Auburn held Leonard Fournette to 101 yards in the game, using a 4-3 defense that consistently stacked the box and didn’t show much respect for LSU’s passing game.

Auburn’s offense got more creative, too. The Tigers used tempo, bunched formations, and even a random second-down statue of liberty play in the first quarter (it didn’t work) to keep LSU on its heels.

Auburn wasn’t able to score a single touchdown in that game—instead, the excellent Daniel Carlson nailed six field goals, and AU took a 18-13 lead with just minutes left to play.

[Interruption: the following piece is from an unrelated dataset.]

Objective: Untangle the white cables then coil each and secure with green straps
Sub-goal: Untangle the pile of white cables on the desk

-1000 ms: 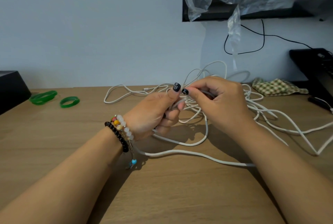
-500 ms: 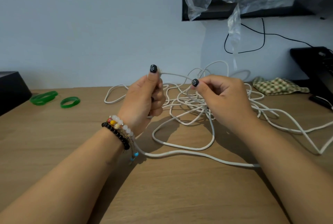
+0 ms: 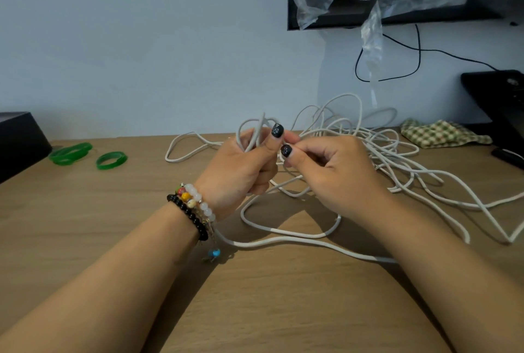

LSU drove the length of the field and, in a dramatic finish, got a first-and-goal completion in time to give them one final end zone shot. At first it looked like Danny Etling had found D.J. Clark in the corner for a last-second game-winning touchdown pass. But officials reviewed it and decided that LSU hadn’t snapped the ball in time. The game ended 18-13.

Auburn’s early-season woes were disappointing but not completely unexpected. The Tigers were picked to finish in the middle of the SEC West pack and were unranked to start the season. Malzahn’s win against a decent LSU squad helped reset Auburn’s year and got it on a Sugar Bowl path.